Comparison of the differential expression miRNAs in Wistar rats before and 10 days after S.japonicum infection
- Hongxiao Han†1, 2,
- Jinbiao Peng†1, 3,
- Yang Hong1,
- Min Zhang1,
- Yanhui Han1,
- Zhiqiang Fu1,
- Yaojun Shi1,
- Jinjun Xu2,
- Jianping Tao2Email author and
- Jiaojiao Lin1Email author
© Han et al.; licensee BioMed Central Ltd. 2013
Received: 12 December 2012
Accepted: 18 April 2013
Published: 24 April 2013
When compared to the murine permissive host of Schistosoma japonicum, Wistar rats are less susceptible to Schistosoma japonicum infection, and are considered to provide a less suitable microenvironment for parasite growth and development. MicroRNAs (miRNAs), are a class of endogenous, non-coding small RNAs, that impose an additional, highly significant, level of gene regulation within eukaryotes.
To investigate the regulatory mechanisms provided by miRNA in the schistosome-infected rat model, we utilized a miRNA microarray to compare the progression of miRNA expression within different host tissues both before and 10 days after cercarial infection, in order to identify potential miRNAs with roles in responding to a schistosome infection.
Among the analysed miRNAs, 16 within the liver, 61 within the spleen and 10 within the lung, were differentially expressed in infected Wistar rats. Further analysis of the differentially expressed miRNAs revealed that many important signal pathways are triggered after infection with S. japonicum in Wistar rats. These include the signal transduction mechanisms associated with the Wnt and MAPK signaling pathways, cellular differentiation, with a particular emphasis on adipocyte and erythroid differentiation.

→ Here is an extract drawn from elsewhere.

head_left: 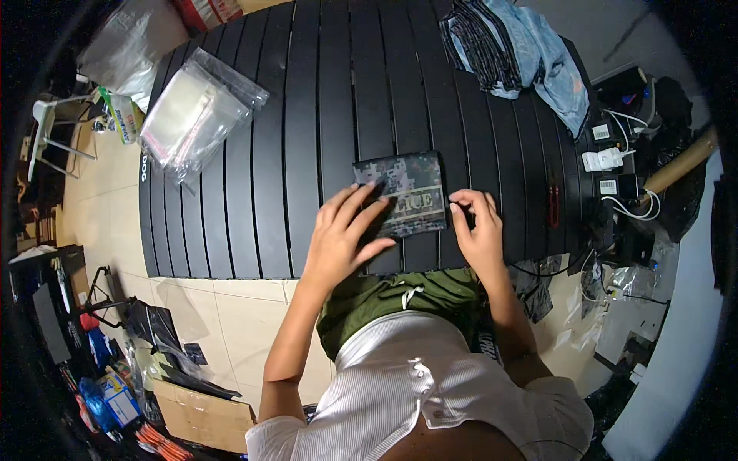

The results presented here include the identification of specific differentially expressed miRNAs within the liver, lungs and spleen of Wistar rats. These results highlighted the function of host miRNA regulation during an active schistosome infection. Our study provides a better understanding of the regulatory role of miRNA in schistosome infection, and host–parasite interactions in a non-permissive host environment.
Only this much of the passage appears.